Die AfD in Sachsen-Anhalt strebt einen grundlegenden Umbau des Bildungssystems an. In ihrem sogenannten „Regierungsprogramm“ fordert die Partei unter anderem die Abschaffung der Schulpflicht, um Unterricht zu Hause zu ermöglichen, sowie die Einrichtung von Sonderklassen für geflüchtete Kinder und Kinder mit Behinderung. Zudem will sie das Programm „Schule ohne Rassismus – Schule mit Courage“ beenden, das sie als „politische Indoktrination“ bezeichnet.

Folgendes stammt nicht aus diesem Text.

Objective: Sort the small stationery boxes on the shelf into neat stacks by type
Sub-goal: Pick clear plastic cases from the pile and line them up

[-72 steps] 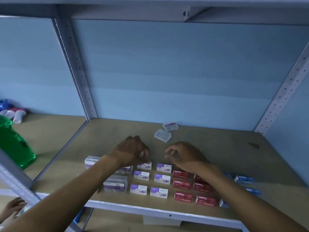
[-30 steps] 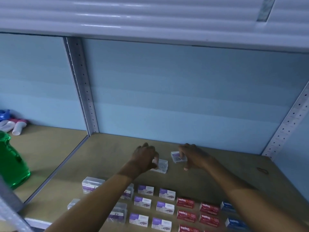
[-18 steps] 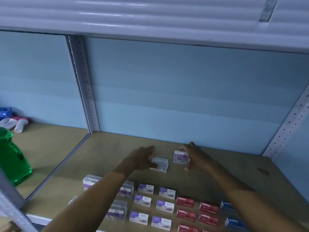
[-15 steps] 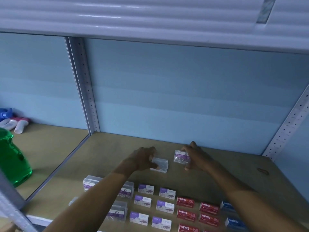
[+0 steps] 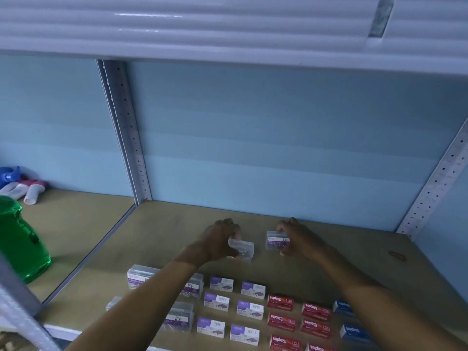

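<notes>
Since the frame half a second back, the right hand (image 5: 301, 239) has tipped its clear paper-clip box (image 5: 278, 240) more upright, purple label facing the camera, while the left hand (image 5: 219, 240) has lifted the plain clear box (image 5: 241, 247) slightly off the shelf (image 5: 164, 231). Both hands are closed around their boxes, fingers curled over the top and thumb beneath, and the two boxes sit near each other but apart, behind the rows of purple-and-white boxes (image 5: 234, 309). Those rows hold six boxes in two columns of three. To their right lie at least six red Staples boxes (image 5: 298, 320), then two blue boxes (image 5: 350, 321) partly hidden by the right forearm. Left of the purple rows, four clear paper-clip boxes (image 5: 141, 276) show, some covered by the left forearm.
</notes>
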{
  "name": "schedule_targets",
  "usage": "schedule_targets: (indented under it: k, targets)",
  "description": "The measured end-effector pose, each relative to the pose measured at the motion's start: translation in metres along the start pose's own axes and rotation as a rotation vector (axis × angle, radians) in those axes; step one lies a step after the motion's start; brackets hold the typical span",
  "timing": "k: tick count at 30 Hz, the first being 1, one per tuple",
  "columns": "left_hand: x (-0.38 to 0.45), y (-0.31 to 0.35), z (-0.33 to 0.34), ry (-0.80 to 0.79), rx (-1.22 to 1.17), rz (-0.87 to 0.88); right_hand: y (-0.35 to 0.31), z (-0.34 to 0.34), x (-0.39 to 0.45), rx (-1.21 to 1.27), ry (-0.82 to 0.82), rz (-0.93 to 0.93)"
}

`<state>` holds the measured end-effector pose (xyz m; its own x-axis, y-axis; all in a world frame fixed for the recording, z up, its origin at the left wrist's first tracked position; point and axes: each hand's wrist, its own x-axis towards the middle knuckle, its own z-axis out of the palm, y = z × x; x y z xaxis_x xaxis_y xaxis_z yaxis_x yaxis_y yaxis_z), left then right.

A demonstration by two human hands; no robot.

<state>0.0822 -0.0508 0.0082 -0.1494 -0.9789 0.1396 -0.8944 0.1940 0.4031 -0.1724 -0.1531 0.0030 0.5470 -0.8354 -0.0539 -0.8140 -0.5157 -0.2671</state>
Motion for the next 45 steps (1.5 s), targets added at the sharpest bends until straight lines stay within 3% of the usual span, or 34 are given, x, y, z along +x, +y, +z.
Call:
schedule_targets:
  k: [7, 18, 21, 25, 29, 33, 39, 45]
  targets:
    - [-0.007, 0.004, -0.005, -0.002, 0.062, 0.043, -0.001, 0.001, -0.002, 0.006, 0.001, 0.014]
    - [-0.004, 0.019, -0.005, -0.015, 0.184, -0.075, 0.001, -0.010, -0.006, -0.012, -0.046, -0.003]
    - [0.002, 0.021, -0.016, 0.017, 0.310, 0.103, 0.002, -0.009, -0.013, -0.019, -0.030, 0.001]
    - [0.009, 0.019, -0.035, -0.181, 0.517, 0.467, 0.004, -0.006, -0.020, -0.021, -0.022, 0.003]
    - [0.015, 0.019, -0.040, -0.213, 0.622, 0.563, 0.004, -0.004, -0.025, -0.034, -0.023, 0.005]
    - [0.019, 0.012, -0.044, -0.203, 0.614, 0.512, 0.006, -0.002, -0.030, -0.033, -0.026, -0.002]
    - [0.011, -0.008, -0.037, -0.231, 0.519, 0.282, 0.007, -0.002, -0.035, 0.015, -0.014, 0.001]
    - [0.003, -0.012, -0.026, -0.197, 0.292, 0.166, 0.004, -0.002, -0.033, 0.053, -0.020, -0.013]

Bildungsexperten sehen das System teilweise als resilient. Die Professorin Nina Kolleck verweist auf die Wissenschaftsfreiheit und Schulgesetze als Schutzwälle, warnt aber, dass Lehrpläne und politische Bildung schnell geändert werden könnten. Heini Schmitt vom dbb Beamtenbund betont die Verfassungstreue der verbeamteten Lehrkräfte, die selbst rechtswidrige Anordnungen verweigern müssten. Allerdings sind nur etwa die Hälfte der Lehrkräfte verbeamtet.

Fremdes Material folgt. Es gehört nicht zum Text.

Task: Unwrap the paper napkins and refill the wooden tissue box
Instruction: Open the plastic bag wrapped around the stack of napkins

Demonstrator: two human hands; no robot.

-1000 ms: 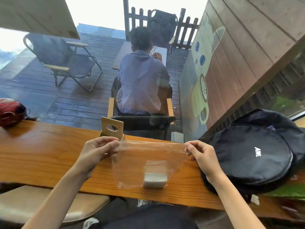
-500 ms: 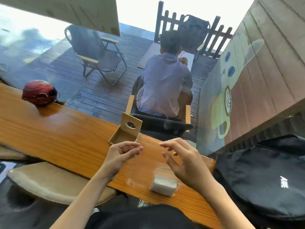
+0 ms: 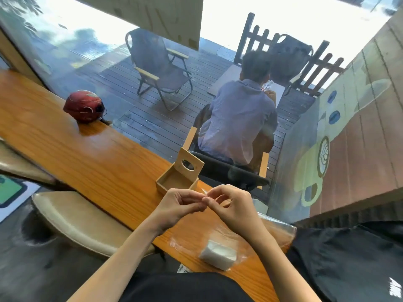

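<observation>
A white stack of paper napkins (image 3: 218, 255) lies on the wooden counter (image 3: 87, 158) inside a clear plastic wrapper (image 3: 273, 225). My left hand (image 3: 178, 207) and my right hand (image 3: 232, 209) meet fingertip to fingertip above it, both pinching the wrapper's upper edge. Just beyond my hands stands the wooden tissue box (image 3: 174, 182), empty, with its lid (image 3: 189, 165) raised upright; the lid has an oval hole.
A red helmet (image 3: 84, 105) sits far left on the counter. A black bag (image 3: 349, 258) covers the counter's right end, touching the wrapper. A beige stool seat (image 3: 76, 219) is below left. Glass runs along the counter's far edge; a person sits outside.
My hands, first wide apart stretching the wrapper, have come together at its top edge. The napkin stack now rests on the counter. The view has swung left.
</observation>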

Der Bildungsföderalismus erschwere radikale Veränderungen, da 16 unterschiedliche Landesgesetze und Verfassungen mehr Widerstandskraft bieten als ein einheitliches System. Das Bundesland Sachsen-Anhalt könnte im Alleingang viele Punkte umsetzen, müsste sich aber an die Landesverfassung und das Grundgesetz halten, in denen die Schulpflicht verankert ist. Die AfD gibt an, ihre Vorschläge juristisch geprüft zu haben.